ON MONDAY, shock waves in Minnesota were felt in Newark. Archbishop John Nienstedt resigned as head of the St. Paul and Minneapolis Archdiocese amid a clergy sex scandal, and Newark Coadjutor Archbishop Bernard Hebda was named apostolic administrator, a temporary replacement. How temporary is unknown.

Hebda has been seen as the heir apparent to Newark Archbishop John Myers, who will reach the mandatory retirement age of 75 next year. Myers has been touched by scandal as well. His handling of the Rev. Michael Fugee has been heavily criticized not just by critics of the Catholic Church, but by Bergen County prosecutors, who had allowed Fugee to avoid criminal prosecution by entering into an agreement to have no contact with minors. The archdiocese did not properly monitor Fugee, and he violated that agreement. Fugee is no longer a priest.

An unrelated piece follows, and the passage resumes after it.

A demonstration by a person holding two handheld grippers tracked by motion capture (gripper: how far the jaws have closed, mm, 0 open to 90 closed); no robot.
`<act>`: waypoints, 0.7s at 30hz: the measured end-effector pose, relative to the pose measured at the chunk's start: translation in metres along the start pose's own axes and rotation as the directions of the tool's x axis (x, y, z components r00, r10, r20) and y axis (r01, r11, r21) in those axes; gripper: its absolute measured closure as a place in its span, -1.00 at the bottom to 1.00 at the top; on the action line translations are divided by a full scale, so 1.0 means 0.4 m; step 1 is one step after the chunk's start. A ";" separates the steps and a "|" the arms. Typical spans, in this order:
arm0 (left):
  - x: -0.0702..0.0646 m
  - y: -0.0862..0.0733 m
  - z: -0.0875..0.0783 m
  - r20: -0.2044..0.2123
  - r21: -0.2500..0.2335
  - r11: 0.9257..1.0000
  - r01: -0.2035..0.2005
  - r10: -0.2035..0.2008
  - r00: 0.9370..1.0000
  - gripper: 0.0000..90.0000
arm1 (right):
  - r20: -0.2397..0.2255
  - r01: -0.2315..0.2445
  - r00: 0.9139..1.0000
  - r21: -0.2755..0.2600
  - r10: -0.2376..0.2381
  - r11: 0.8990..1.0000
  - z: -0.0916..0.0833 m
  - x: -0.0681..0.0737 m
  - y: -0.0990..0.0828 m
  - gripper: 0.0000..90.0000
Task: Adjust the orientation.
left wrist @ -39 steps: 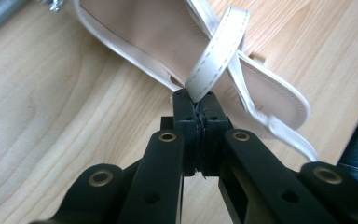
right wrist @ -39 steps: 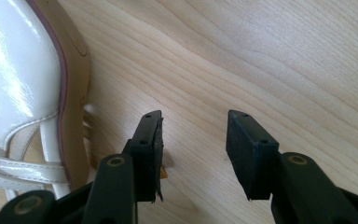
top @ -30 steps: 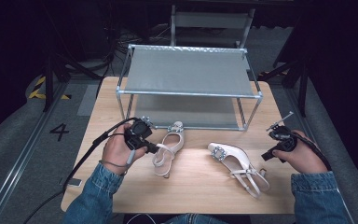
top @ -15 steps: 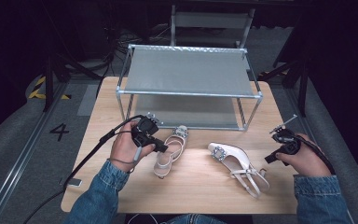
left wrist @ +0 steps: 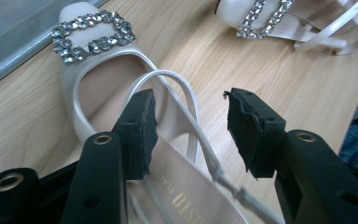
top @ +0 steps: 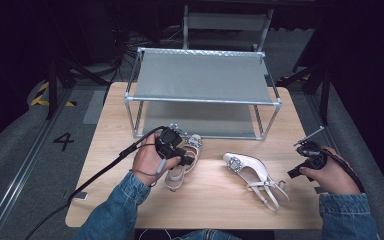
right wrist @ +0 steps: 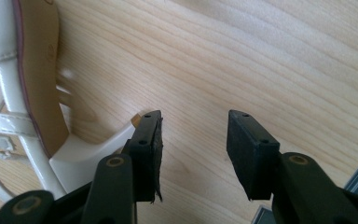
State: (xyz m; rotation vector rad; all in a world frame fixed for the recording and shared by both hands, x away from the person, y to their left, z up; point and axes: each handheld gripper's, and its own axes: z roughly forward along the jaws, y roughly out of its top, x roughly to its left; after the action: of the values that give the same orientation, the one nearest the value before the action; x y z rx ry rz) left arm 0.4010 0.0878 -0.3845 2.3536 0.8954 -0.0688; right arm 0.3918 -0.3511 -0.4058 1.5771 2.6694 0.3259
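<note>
High view, scene: two pale sandals lie on the table [top: 105,150] in front of a metal shoe rack [top: 202,80]; both shelves of the rack are seen without shoes.
Left sandal [top: 182,160]: it is found just in front of the rack's left part, the jewelled buckle toward the rack, still on the table.
Left tongs [left wrist: 191,126]: the jaws have just been opening; the heel strap of the left sandal passes between them, but no pad is pressed on it, so the sandal is judged as released.
Right sandal [top: 255,177]: it lies on its side, farther from the rack, toward its right end.
Right tongs [right wrist: 193,149]: half-wide, nothing held; the heel of the right sandal is just beside one pad.
Done: the left sandal appears set straight before the rack.
Left: probably both sandals are to be put on the rack; the right sandal is not yet gripped.
</note>
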 end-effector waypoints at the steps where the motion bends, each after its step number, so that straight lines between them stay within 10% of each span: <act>1: -0.001 0.001 0.009 0.009 0.004 1.000 0.011 -0.011 1.000 0.16 | -0.001 -0.001 1.000 -0.002 0.001 1.000 0.001 -0.001 -0.003 0.25; 21: 0.015 -0.006 0.132 -0.016 0.062 0.997 0.039 -0.038 0.999 0.07 | -0.001 -0.021 1.000 0.007 0.021 1.000 0.011 -0.008 -0.019 0.22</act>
State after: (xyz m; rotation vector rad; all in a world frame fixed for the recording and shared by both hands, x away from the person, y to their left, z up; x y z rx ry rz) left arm 0.4126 0.0628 -0.4301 2.3973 0.9581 -0.0966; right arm 0.3875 -0.3568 -0.4118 1.6082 2.6593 0.3183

Additionally, Myers has refused to give up plans to move into his more-than-7,000-square-foot, newly expanded retirement mansion, flouting Pope Francis’ call for bishops to live modestly. Monday’s announcement raises more questions than provides answers for New Jersey Catholics.

The situation in the Archdiocese of St. Paul and Minneapolis is dire. Prosecutors have taken the unprecedented step of criminally charging the archdiocese for allowing a predator priest to prey on children. Not only Nienstedt, but one of his auxiliary bishops, Lee Anthony Piche, resigned Monday. Piche was the bishop responsible for investigating how the archdiocese handled cases of sexual abuse.

These joint resignations, as well as the Vatican’s announcement that it is putting its former ambassador to the Dominican Republic, Jozef Wesolowski, on trial in a Vatican court for allegedly sexually abusing boys, is more proof that this pope has begun cleaning the church’s stairs from the top down. Taken in conjunction with the recent announcement of a Vatican tribunal to review how bishops handle allegations of sexual abuse by priests, it is clear the pope wants to move the church past more than a decade of sex scandals that have robbed it of its moral authority and are draining its financial resources in payouts to victims.